Work item
Pull out every line below that holds the word "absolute".

Data entries
══════════════════════════════

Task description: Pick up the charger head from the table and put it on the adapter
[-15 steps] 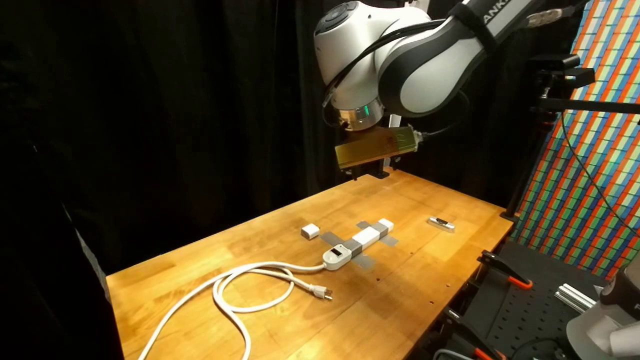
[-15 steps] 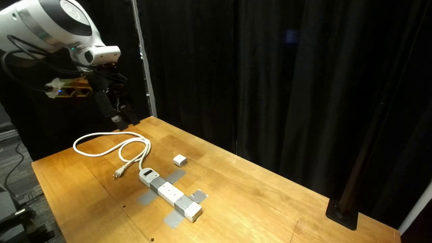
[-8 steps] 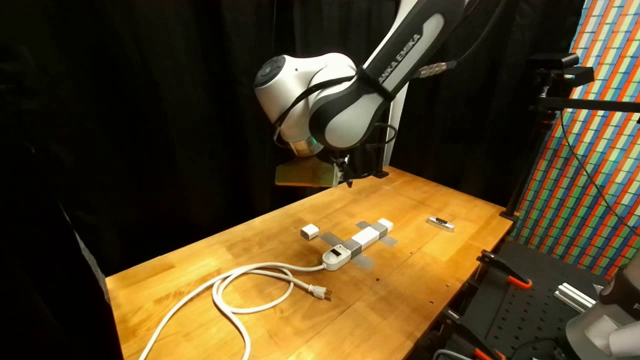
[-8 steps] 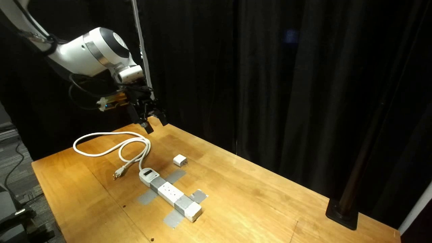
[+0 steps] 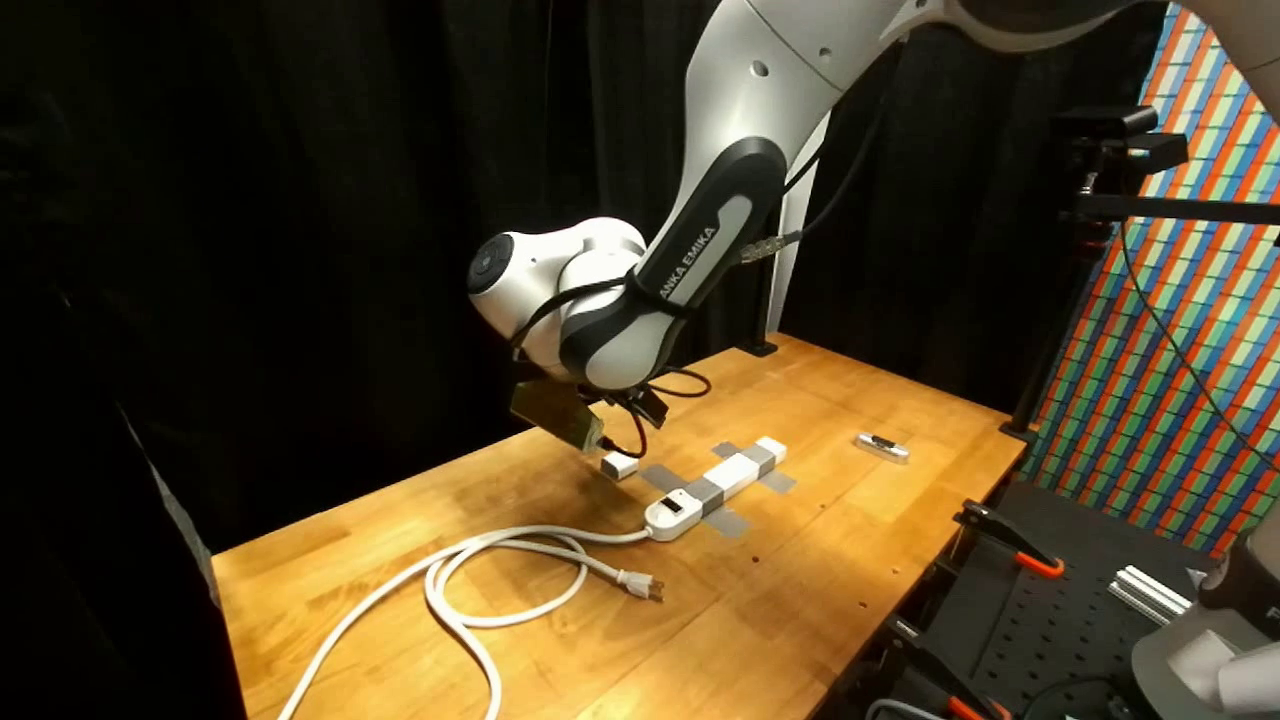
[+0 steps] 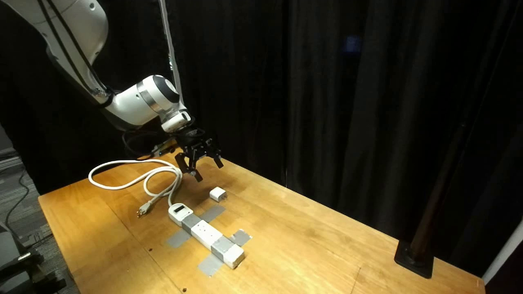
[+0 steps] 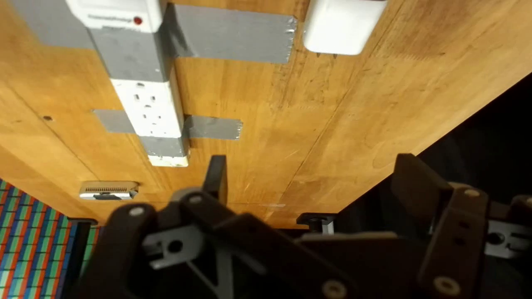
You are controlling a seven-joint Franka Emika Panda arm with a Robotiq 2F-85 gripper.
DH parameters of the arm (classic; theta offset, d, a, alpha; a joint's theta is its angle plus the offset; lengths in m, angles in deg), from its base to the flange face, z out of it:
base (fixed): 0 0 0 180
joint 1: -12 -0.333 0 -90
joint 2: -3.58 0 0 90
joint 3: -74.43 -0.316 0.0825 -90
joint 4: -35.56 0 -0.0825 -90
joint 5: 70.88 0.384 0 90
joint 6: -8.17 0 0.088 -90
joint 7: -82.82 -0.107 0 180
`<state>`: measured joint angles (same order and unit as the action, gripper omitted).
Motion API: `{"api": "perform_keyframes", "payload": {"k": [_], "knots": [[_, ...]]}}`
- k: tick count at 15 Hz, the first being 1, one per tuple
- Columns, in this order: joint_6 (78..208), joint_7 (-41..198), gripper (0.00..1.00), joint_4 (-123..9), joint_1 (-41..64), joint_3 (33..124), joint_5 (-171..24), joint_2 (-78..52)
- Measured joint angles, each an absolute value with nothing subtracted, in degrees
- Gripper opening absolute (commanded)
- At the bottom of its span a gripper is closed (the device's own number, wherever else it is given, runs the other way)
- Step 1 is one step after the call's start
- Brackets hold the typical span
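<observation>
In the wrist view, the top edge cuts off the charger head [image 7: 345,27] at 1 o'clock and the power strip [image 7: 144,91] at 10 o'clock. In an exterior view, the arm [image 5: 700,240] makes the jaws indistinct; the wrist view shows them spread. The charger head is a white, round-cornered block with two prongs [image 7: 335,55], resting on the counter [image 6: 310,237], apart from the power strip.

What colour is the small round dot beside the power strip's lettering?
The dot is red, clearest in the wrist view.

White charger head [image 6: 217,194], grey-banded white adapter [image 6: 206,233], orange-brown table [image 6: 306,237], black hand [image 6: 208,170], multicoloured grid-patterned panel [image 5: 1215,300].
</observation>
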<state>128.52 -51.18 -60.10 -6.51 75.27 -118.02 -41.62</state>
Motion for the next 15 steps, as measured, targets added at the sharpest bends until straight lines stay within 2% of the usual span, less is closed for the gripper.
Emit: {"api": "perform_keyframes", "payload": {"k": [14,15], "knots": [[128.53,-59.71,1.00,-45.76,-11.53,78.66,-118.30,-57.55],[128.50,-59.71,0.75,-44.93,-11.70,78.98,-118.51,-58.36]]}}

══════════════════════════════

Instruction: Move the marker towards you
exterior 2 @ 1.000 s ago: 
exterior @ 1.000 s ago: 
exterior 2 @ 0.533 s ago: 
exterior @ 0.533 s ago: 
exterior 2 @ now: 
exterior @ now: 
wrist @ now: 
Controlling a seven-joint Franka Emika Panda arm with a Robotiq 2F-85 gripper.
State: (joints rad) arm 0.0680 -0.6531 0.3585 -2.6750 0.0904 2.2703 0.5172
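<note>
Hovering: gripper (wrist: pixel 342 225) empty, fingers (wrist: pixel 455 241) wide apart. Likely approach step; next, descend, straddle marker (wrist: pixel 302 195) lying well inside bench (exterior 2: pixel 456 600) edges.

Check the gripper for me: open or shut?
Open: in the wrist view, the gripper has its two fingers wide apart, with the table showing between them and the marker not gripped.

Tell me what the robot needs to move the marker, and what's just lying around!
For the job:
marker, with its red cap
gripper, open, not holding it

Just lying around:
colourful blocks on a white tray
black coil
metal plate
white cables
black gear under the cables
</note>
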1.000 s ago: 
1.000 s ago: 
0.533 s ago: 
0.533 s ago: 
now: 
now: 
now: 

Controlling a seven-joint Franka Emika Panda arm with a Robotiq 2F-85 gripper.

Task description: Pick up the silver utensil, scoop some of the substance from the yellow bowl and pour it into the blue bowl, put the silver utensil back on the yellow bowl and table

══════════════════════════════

Solved problem
- Measured joint angles, each an absolute value with nothing subtracted, in degrees
- Gripper opening absolute (commanded)

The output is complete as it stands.